(Your assignment) Please copy, exactly as written, the span from the first line below to the line that contains "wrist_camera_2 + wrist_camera", including both, and skip the pictures.

━━ Recorded data ━━

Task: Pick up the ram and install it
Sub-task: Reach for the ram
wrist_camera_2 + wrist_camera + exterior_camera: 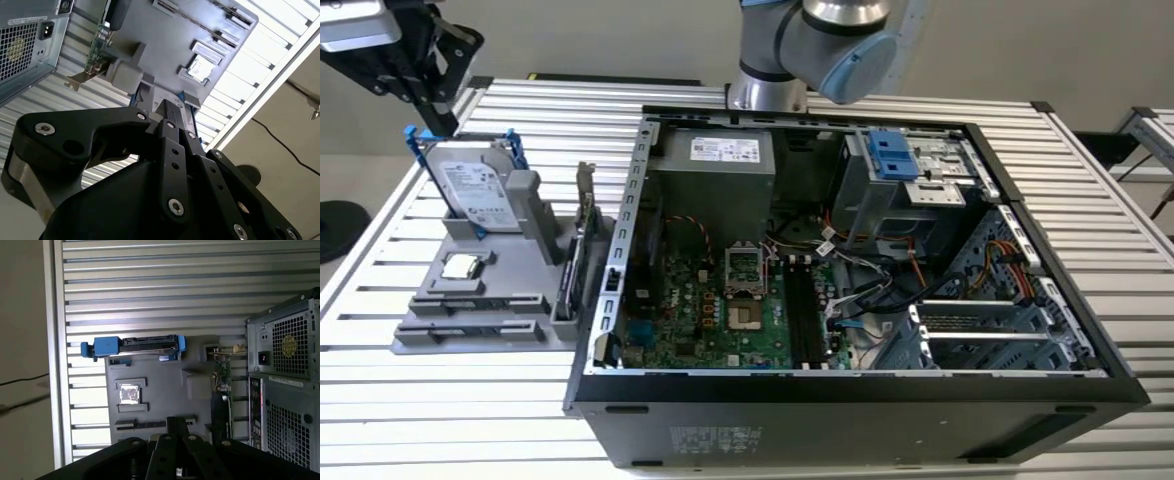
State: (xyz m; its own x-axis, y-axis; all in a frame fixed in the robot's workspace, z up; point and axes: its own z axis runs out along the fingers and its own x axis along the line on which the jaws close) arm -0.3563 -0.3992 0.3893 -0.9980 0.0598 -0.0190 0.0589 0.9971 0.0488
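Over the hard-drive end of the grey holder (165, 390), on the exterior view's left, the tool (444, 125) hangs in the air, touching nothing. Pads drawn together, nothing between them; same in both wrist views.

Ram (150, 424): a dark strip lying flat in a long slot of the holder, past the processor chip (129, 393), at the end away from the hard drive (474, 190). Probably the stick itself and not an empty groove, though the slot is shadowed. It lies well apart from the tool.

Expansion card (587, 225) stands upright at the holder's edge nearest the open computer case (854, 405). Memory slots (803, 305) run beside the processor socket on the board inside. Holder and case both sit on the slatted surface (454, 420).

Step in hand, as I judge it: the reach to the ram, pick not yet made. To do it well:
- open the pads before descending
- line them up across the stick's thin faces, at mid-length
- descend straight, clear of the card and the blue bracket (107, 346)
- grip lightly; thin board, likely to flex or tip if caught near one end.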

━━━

(Solution)
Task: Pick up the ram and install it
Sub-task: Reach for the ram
wrist_camera_2 + wrist_camera + exterior_camera: 

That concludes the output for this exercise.